For the first time, I understood something of how Lia saw the world. I lived for revenge, to destroy Anure utterly and forever. Lia … she lived to preserve all this. I bet she stayed in the palace not only because she felt safe, but because all the most precious things were here.
Precious things Anure would destroy without taking a second breath. Standing, I looked out to sea again. Lia was right: Vurgsten changed everything. Even if we held off Anure’s forces beyond the reef, vurgsten could be lobbed from that far, and would take out this tower and its treasure in a moment.
I needed to think. Anure would come after Lia, and he’d expect her to be here, in the palace. Where she lives, as she so sardonically pointed out. She had her layers of enchantments. Anure had wizards to break them. I could throttle Ambrose for not telling us that.
Focus. Lia had relied upon the reef to protect them, but that could be exploded, too. That’s what I’d do faced with this scenario: Sail a few ships up to the reef, maybe at night. Blow the reef and the harbor wide open. Then have the rest of the navy ready to sweep in, maybe as the tide came in, to add velocity.

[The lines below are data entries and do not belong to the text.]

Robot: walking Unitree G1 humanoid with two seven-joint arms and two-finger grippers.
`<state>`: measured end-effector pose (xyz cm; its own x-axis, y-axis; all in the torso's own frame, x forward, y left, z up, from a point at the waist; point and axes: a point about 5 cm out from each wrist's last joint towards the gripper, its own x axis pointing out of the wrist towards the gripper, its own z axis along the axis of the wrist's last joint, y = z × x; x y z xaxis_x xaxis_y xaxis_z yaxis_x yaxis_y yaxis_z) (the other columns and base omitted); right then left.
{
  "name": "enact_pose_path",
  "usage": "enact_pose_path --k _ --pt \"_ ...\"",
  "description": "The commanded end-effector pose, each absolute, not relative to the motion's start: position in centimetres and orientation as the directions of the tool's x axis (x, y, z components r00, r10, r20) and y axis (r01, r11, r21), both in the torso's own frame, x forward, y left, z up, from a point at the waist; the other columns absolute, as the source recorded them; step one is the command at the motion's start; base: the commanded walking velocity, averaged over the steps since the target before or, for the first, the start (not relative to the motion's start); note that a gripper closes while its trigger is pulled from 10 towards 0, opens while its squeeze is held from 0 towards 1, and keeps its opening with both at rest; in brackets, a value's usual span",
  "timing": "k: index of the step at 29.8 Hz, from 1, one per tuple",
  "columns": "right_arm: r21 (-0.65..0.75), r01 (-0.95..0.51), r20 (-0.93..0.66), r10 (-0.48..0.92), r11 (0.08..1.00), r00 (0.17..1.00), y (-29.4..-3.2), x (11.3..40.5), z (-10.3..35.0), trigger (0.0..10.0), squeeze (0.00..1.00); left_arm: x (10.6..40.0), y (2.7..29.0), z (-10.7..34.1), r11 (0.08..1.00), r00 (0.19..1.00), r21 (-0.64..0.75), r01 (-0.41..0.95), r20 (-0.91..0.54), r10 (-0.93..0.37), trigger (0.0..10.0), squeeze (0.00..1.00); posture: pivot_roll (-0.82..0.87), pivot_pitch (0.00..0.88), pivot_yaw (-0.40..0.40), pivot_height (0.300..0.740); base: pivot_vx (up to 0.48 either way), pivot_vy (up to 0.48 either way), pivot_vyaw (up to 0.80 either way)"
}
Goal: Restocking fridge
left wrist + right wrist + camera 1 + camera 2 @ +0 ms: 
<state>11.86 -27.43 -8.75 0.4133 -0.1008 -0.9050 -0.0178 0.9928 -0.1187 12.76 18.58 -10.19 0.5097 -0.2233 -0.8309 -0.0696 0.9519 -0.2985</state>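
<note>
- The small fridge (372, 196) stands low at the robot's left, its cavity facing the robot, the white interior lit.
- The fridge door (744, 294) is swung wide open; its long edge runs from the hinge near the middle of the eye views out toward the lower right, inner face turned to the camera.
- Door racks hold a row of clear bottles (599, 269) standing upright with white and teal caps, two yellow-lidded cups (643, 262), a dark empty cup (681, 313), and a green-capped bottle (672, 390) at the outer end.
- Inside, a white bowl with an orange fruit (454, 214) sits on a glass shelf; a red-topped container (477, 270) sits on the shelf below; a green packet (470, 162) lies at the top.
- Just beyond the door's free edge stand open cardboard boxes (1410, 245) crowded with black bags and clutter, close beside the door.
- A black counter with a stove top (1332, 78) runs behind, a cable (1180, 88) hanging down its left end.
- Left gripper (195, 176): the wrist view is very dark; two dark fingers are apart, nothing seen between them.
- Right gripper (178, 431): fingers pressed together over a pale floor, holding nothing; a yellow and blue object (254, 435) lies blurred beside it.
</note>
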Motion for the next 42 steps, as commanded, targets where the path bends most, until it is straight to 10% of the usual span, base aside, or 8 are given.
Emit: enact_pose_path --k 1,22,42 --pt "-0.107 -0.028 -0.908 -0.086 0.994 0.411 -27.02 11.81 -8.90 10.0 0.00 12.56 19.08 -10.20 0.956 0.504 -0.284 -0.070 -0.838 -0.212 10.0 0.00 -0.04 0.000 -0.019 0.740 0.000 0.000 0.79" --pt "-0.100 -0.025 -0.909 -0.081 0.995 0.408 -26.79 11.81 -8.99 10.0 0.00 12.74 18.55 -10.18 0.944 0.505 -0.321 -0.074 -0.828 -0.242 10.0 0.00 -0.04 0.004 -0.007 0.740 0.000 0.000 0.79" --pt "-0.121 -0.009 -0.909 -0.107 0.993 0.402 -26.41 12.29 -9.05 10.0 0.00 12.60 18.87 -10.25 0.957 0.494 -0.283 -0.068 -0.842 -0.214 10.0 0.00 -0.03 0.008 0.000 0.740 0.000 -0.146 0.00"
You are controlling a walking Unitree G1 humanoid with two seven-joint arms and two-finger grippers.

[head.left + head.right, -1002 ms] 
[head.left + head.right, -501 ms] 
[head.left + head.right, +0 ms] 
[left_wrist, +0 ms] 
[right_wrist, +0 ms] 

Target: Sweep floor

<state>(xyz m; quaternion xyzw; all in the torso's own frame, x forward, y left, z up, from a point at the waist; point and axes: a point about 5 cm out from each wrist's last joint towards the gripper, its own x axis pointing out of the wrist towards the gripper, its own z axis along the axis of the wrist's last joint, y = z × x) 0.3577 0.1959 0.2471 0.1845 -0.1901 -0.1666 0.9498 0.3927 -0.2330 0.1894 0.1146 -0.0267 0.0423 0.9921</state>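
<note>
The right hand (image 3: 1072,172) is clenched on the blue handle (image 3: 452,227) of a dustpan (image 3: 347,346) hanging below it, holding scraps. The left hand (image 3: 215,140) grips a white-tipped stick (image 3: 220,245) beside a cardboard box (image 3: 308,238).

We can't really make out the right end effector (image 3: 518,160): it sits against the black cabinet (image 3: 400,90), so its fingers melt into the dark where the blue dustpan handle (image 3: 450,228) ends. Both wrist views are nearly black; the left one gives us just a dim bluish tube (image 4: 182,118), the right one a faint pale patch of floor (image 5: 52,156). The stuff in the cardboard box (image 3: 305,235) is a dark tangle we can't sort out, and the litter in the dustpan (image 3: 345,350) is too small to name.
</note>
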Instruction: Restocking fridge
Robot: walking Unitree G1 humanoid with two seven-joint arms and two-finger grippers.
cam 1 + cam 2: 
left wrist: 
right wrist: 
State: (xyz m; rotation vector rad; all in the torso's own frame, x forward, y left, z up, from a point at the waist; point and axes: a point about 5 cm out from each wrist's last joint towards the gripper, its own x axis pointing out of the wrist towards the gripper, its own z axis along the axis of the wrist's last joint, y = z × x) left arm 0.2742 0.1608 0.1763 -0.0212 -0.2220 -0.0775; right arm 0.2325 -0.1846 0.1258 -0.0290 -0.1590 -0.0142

Then I’d send in a crack team, maybe several teams, to take Lia prisoner. If Tertulyn was a spy and had gone to him—who was I kidding? No “ifs” about it. Lia’s doubts had infected me—then he’d know Lia’s habits, where to find her and when.
Once he had her, maybe back on hi
s flagship in the harbor so he could make her watch, he could pound the city and palace with vurgsten.
Though, if it were me and I wanted to hedge my bets, I’d sneak in first—same approach with several small, highly specialized teams. Take the queen hostage, get her out of the palace to a place well away and safe, then blow the reef and bring in the ships. He’d still want her in a place where she’d have to watch the destruction, I bet, knowing Anure’s methods, but the harbor still made sense. Most of the resistance—as much as the Calantheans could muster any kind of fight—would be centered here. And with its exposure to the sea on three sides, we couldn’t possibly defend it.
But what if Lia wasn’t in the palace?
We had an entire island to consider. I crawled over it, marking the larger towns, the roads between them. Rural, very rural, with most of the population centers all along the coast and then again in the hills. What were these shapes? I went back to the palace complex, found the tower we’d been imprisoned in, which Ambrose had taken for his own, and the tower I was in at that moment.
The artists had rendered the land and sea flat, as if a bird looked down on them, but the towers and buildings were depicted at an angle. I supposed otherwise they’d look like squares and circles, seen from above. The map tower had been foreshortened, but the design faithfully depicted the open arches, a glint of the map within. With an odd sensation of being two places at once, I almost expected to see a tiny version of myself, crouched on the floor.
I traced the garden path Lia and I had walked … Oh, look at that: Lia’s private courtyard wasn’t there. So some things were secret from the big map. Near as I could tell, every other building in the palace complex and the city beyond was accurately included. Counting under my breath, I crawled from town to town, keeping a mental tally of buildings, not sure what I was looking for, but certain I’d know it when I saw it.
“You might as well leave Conrí and send food, Your Highness,” I became aware of Sondra saying. “He’ll be like that for hours until he’s satisfied.”